* [Problem]:
Every entry below should come back unchanged, except that the pictures are dropped.

* [Provided records]:
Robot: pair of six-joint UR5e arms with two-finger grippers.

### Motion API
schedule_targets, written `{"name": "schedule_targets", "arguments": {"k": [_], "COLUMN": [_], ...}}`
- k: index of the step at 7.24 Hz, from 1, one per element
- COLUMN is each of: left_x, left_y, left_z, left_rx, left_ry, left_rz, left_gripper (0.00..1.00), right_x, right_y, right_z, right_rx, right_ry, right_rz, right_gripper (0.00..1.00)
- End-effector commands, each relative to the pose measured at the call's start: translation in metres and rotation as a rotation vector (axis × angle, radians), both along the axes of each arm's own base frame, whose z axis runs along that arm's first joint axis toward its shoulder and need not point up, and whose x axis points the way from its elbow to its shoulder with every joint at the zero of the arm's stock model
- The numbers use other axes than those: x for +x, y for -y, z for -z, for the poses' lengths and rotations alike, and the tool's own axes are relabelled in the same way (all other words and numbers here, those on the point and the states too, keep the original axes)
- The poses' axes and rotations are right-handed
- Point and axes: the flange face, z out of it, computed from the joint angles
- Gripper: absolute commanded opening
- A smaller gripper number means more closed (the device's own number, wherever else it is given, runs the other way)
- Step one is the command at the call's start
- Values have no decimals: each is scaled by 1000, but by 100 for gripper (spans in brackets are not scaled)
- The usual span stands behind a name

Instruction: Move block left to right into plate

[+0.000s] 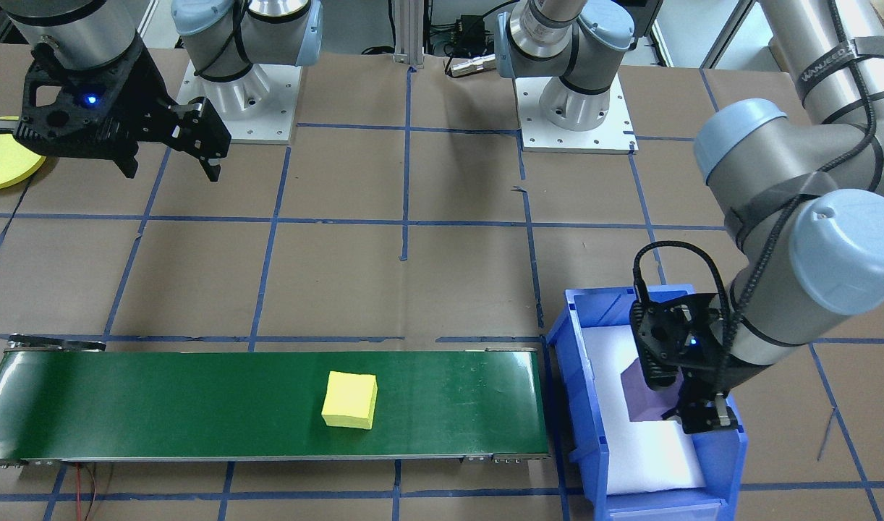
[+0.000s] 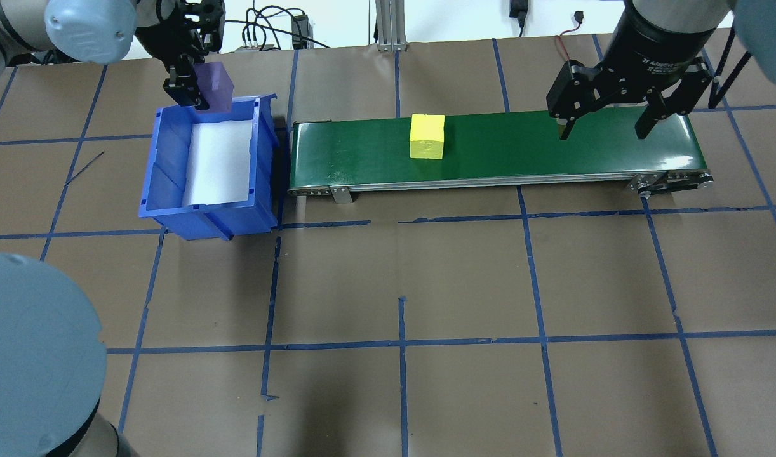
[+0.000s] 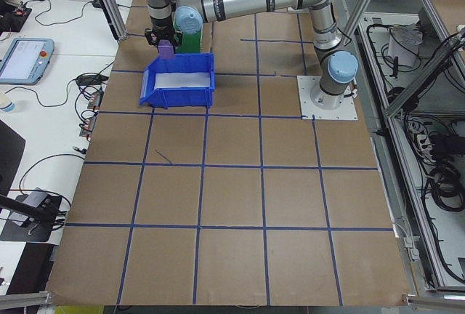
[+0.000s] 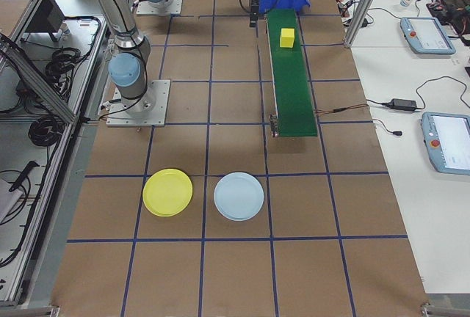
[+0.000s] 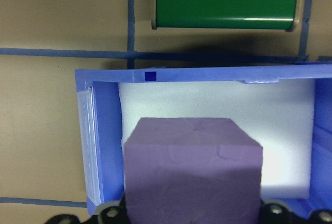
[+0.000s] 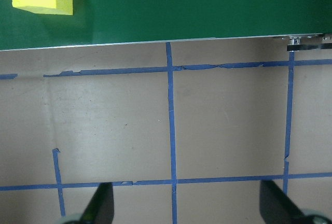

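Where the brown paper-covered counter, gridded with blue tape, lies nearest the robot in the overhead view, it is bare and matte. Beyond that stands a blue plastic bin with slanted walls and a smooth white liner on its floor; nothing rests on the liner. Just beside the bin runs a long, narrow conveyor with a glossy green belt, and on the belt sits a matte yellow foam block, cube-shaped, nearer the bin end than the far end.

Above the far end of the bin the left pincer is clenched on a purple block, a foam cube with a faintly creased face, held clear of the liner. The right pincer hangs released over the other end of the belt, its black fingers spread wide and grasping nothing.

The round, shallow yellow plate with a raised rim lies on the counter well apart from the belt, past its end, with nothing on it. Just beside it is a pale blue plate of the same shape, likewise bare.
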Motion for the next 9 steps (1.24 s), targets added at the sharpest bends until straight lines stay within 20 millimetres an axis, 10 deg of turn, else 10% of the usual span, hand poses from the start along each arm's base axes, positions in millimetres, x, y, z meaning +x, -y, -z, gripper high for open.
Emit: {"name": "schedule_targets", "arguments": {"k": [1,2,6,7,9], "left_x": [-108,-168,-176,-176,-172], "left_y": [-7,-9,-20,-22,-25], "left_z": [30,73,120,120,97], "left_rx": [8,19,22,26,16], "left_ry": [-1,1,8,11,44], "left_rz": [63,92,103,103,97], "left_gripper": [28,28,34,94,95], "right_x": [0,-1,-1,-1,-2], "right_y": [0,0,0,1,1], "right_z": [0,0,0,1,0], "right_rx": [0,-2,-2,1,0], "right_ry": [0,0,0,0,0], "right_rz": [0,2,0,0,0], "right_gripper": [100,100,100,100,100]}}
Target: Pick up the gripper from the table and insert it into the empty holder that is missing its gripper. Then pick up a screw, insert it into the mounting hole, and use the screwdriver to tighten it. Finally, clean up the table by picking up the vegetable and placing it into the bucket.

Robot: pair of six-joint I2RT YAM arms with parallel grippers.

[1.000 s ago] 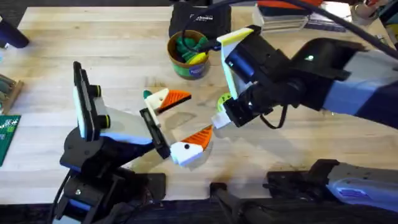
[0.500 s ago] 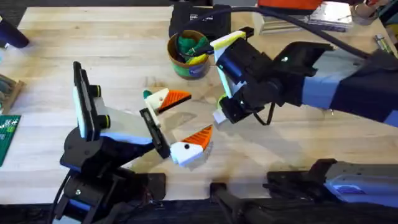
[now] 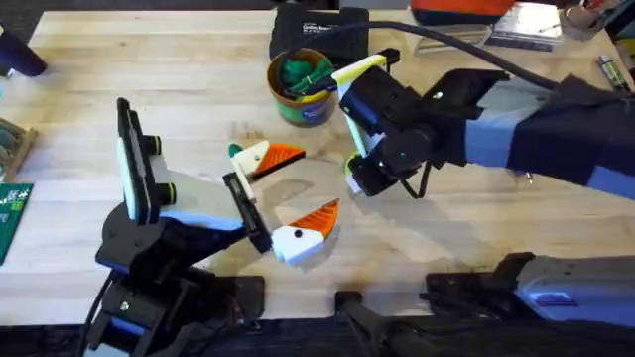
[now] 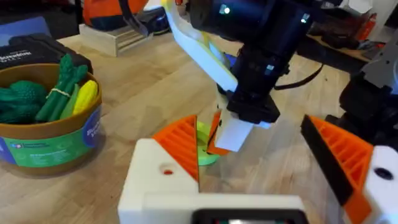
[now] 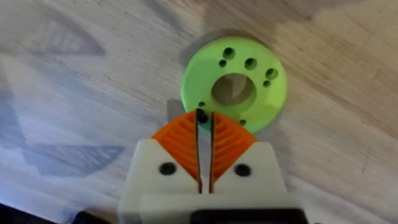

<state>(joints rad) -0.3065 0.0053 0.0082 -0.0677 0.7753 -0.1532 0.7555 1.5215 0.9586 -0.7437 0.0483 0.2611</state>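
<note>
Hung nearly shut on a tiny dark screw (image 5: 201,116), right pincer (image 5: 204,127) poised over flat bright green holed ring (image 5: 234,91) on wooden desk (image 3: 149,79), seemingly for insertion.

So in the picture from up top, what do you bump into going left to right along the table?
Green board → left claw → bucket → right claw
</note>
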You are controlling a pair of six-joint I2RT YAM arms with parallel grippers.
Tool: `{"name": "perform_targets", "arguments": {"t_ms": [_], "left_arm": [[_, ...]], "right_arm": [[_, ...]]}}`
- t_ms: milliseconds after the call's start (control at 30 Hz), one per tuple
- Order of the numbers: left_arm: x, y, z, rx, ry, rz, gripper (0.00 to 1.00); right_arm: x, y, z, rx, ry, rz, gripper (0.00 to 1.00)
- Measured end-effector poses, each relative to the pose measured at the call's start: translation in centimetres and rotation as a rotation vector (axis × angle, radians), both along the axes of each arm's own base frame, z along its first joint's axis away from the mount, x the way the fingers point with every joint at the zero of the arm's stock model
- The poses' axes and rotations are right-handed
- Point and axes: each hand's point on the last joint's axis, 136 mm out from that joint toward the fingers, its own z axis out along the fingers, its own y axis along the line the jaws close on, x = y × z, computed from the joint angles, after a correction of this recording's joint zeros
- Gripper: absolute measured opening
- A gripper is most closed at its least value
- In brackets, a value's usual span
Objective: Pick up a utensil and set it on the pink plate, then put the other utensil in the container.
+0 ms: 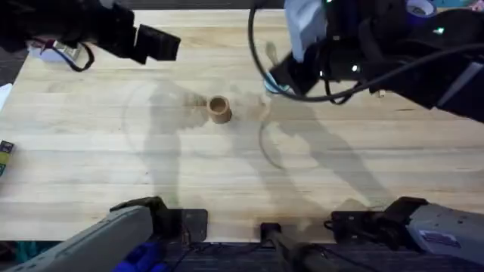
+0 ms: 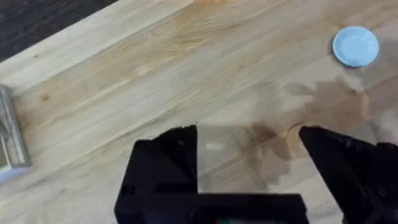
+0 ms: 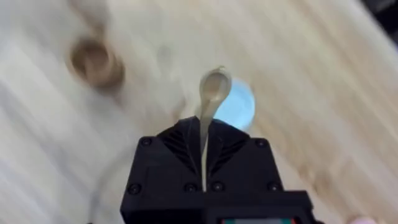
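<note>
The right gripper (image 3: pixel 203 155) is clamped on the wooden spoon (image 3: pixel 211 93), whose handle runs between the fingers, bowl sticking out above the light-blue plate (image 3: pixel 244 102). The wooden cup (image 1: pixel 219 109) stands upright mid-table, off to the side. The left gripper (image 2: pixel 249 140) hangs over bare wooden table (image 2: pixel 155 68), fingers apart, holding nothing.

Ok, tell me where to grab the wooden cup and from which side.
The cup stands upright, mouth up, with a round wall. I'd come straight down from above and close across the outer wall, just under the rim.
</note>
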Motion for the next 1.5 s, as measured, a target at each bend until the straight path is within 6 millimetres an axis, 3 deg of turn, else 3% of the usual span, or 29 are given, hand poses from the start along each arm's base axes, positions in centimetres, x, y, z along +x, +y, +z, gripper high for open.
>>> {"name": "perform_targets", "arguments": {"t_ms": [133,300,667,1133,1333,1500], "left_arm": [[-0.6,0.7,0.4,-0.002,-0.042,-0.101,0.991],[-1.8,1.1,0.7,-0.053,-0.102,-0.248,0.992],[-2.3,-0.2,-3.2,-0.222,-0.125,-0.549,0.993],[-0.7,-0.1,-9.3,-0.316,-0.144,-0.703,0.992],[-0.9,-0.3,-10.7,-0.318,-0.163,-0.759,0.993],[-0.8,-0.3,-11.5,-0.315,-0.171,-0.783,0.992]], "right_arm": [[1.6,2.0,3.2,0.185,-0.069,0.021,0.032],[2.4,3.3,5.8,0.299,-0.133,0.051,0.032],[2.8,5.3,9.2,0.494,-0.162,0.074,0.033],[4.6,9.4,6.4,0.581,-0.128,0.205,0.033],[3.9,10.6,5.2,0.589,-0.092,0.293,0.033],[2.6,11.4,5.8,0.584,-0.137,0.427,0.033]]}}
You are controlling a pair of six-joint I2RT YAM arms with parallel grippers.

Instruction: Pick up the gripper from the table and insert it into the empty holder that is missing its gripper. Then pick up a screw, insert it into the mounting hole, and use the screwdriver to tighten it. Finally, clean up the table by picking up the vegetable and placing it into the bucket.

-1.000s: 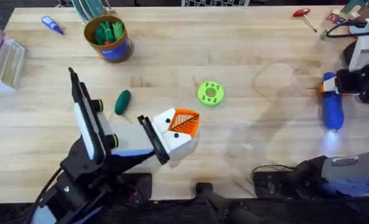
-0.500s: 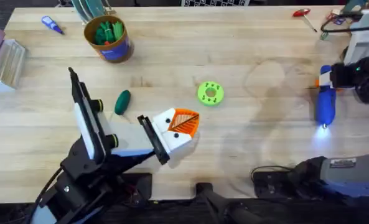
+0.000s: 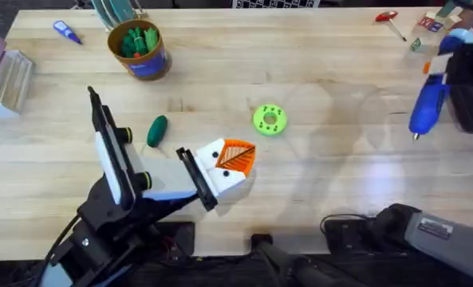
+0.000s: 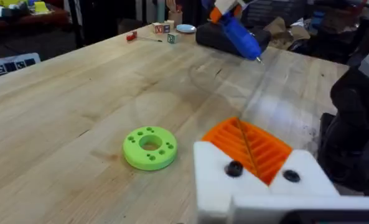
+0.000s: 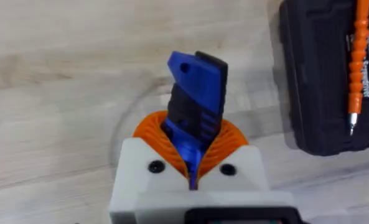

* [Output below]:
Robot: pair of six-joint UR5e arms with two-finger grippers.

### Motion API
schedule_targets, written `{"name": "schedule_targets", "arguments": {"k": [_], "COLUMN": [_], ...}}`
- k: index of the step at 7.24 Hz, from 1, one per element
- COLUMN is each of: left_x, left_y, left_z, left_rx, left_ry, left_rz, left_gripper (0.00..1.00), right_x, right_y, right_z, right_rx, right_ry, right_rz, right_gripper (0.00..1.00)
- End-effector commands, each relative to the pose measured at the call's start: translation in metres and rotation as a rotation vector (axis × angle, radians), both along the axes of each arm's own base frame, whose z axis runs along that arm's first joint axis toward its shoulder and need not point up, and whose x axis points the way from its elbow to its shoulder with every joint at the zero of the arm's stock model
- The numbers use other axes than those: x for +x, y for -y, z for -z, for the poses' lengths and rotations alike, and the tool's own axes are relabelled in the same way (all other words and numbers here, those on the point and the states too, keep the original axes)
- The poses' axes and rotations are right-handed
- Point and axes: the flange face, z out of it, computed from the joint angles
- Gripper: absolute commanded opening
- A smaller gripper number means more closed (the device's own number, wherever else it is given, runs the other way)
- Step one is the command at the call's start
- Values have no decimals: each is scaled by 1000, but by 100 for gripper (spans in brackets are not scaled)
- The usual span stands behind a name

Instruction: Move block left to right into plate

[+0.000s] 
[+0.000s] 
[+0.000s] 
[+0.000s] 
[+0.000s] 
[+0.000s] 

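Where the brown paper-covered counter, gridded with blue tape, lies nearest the robot in the overhead view, it is bare and matte. Beyond that stands a blue plastic bin with slanted walls and a smooth white liner on its floor; nothing rests on the liner. Just beside the bin runs a long, narrow conveyor with a glossy green belt, and on the belt sits a matte yellow foam block, cube-shaped, nearer the bin end than the far end.

Above the far end of the bin the left pincer is clenched on a purple block, a foam cube with a faintly creased face, held clear of the liner. The right pincer hangs released over the other end of the belt, its black fingers spread wide and grasping nothing.

The round, shallow yellow plate with a raised rim lies on the counter well apart from the belt, past its end, with nothing on it. Just beside it is a pale blue plate of the same shape, likewise bare.
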Motion for the next 9 steps (1.24 s), targets added at the sharpest bends until straight lines stay within 20 millimetres an axis, 10 deg of turn, else 10% of the usual span, hand poses from the start along each arm's base axes, positions in millimetres, x, y, z meaning +x, -y, -z, gripper high for open.
Emit: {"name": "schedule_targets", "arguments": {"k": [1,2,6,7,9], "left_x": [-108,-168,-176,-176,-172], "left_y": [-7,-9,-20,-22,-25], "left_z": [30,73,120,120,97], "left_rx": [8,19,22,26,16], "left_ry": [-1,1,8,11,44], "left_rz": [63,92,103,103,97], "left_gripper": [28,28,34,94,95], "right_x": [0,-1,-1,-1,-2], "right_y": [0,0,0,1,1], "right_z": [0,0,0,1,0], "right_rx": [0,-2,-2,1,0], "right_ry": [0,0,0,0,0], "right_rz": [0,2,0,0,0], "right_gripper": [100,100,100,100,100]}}
Target: Pick up the gripper from the table and insert it into the empty holder that is missing its gripper. Then pick up a screw, insert it into the mounting hole, and use the screwdriver to tighten it. Finally, clean up the table by picking up the vegetable and placing it into the bucket.

Robot: pair of six-joint I2RT YAM arms with parallel grippers.

[1.000 s ago] 
[0.500 s ago] 
[now] 
[now] 
[now] 

<state>(joints rad) -0.3065 0.0053 0.0082 -0.0677 0.7753 -0.1532 0.7555 1.5215 0.9586 -0.7437 0.0483 0.2611</state>
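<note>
Hung nearly shut on a tiny dark screw (image 5: 201,116), right pincer (image 5: 204,127) poised over flat bright green holed ring (image 5: 234,91) on wooden desk (image 3: 149,79), seemingly for insertion.

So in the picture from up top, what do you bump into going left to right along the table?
Green board → left claw → bucket → right claw
</note>
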You are controlling a pair of six-joint I2RT YAM arms with parallel grippers.
Tool: `{"name": "perform_targets", "arguments": {"t_ms": [_], "left_arm": [[_, ...]], "right_arm": [[_, ...]]}}`
- t_ms: milliseconds after the call's start (control at 30 Hz), one per tuple
- Order of the numbers: left_arm: x, y, z, rx, ry, rz, gripper (0.00 to 1.00); right_arm: x, y, z, rx, ry, rz, gripper (0.00 to 1.00)
- Measured end-effector poses, each relative to the pose measured at the call's start: translation in centimetres and rotation as a rotation vector (axis × angle, radians), both along the axes of each arm's own base frame, z along its first joint's axis away from the mount, x the way the fingers point with every joint at the zero of the arm's stock model
- The poses' axes and rotations are right-handed
- Point and axes: each hand's point on the last joint's axis, 136 mm out from that joint toward the fingers, its own z axis out along the fingers, its own y axis along the line the jaws close on, x = y × z, computed from the joint angles, after a correction of this recording's joint zeros
- Gripper: absolute measured opening
- A gripper is most closed at its least value
- In brackets, a value's usual span
Objective: Pick up a utensil and set it on the pink plate, then put the other utensil in the container.
+0 ms: 
+0 ms: 
+0 ms: 
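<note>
The right gripper (image 3: pixel 203 155) is clamped on the wooden spoon (image 3: pixel 211 93), whose handle runs between the fingers, bowl sticking out above the light-blue plate (image 3: pixel 244 102). The wooden cup (image 1: pixel 219 109) stands upright mid-table, off to the side. The left gripper (image 2: pixel 249 140) hangs over bare wooden table (image 2: pixel 155 68), fingers apart, holding nothing.

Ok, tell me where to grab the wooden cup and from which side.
The cup stands upright, mouth up, with a round wall. I'd come straight down from above and close across the outer wall, just under the rim.
</note>
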Motion for the next 1.5 s, as measured, a target at each bend until the straight path is within 6 millimetres an axis, 3 deg of turn, else 3% of the usual span, or 29 are given, hand poses from the start along each arm's base axes, positions in centimetres, x, y, z along +x, +y, +z, gripper high for open.
>>> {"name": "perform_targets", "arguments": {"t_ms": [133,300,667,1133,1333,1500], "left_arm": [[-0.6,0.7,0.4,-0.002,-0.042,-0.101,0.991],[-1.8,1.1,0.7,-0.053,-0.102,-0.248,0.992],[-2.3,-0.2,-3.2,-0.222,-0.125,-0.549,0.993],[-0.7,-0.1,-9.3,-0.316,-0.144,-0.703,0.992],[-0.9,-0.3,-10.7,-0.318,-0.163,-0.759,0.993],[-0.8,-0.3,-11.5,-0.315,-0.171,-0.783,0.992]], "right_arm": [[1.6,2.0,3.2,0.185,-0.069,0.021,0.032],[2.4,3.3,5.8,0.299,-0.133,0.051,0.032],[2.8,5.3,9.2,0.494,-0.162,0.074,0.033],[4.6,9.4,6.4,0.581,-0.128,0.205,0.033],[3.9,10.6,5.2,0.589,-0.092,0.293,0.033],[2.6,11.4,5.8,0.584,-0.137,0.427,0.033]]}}
You are controlling a pair of six-joint I2RT YAM arms with parallel grippers.

Instruction: Pick up the gripper from the table and insert it into the empty holder that is missing its gripper. Then pick up a screw, insert it into the mounting hole, and use the screwdriver to tighten it. Finally, clean up the table by picking up the vegetable and placing it into the bucket.

-1.000s: 
-0.500s: 
+0.000s: 
+0.000s: 
+0.000s: 

The output above is complete.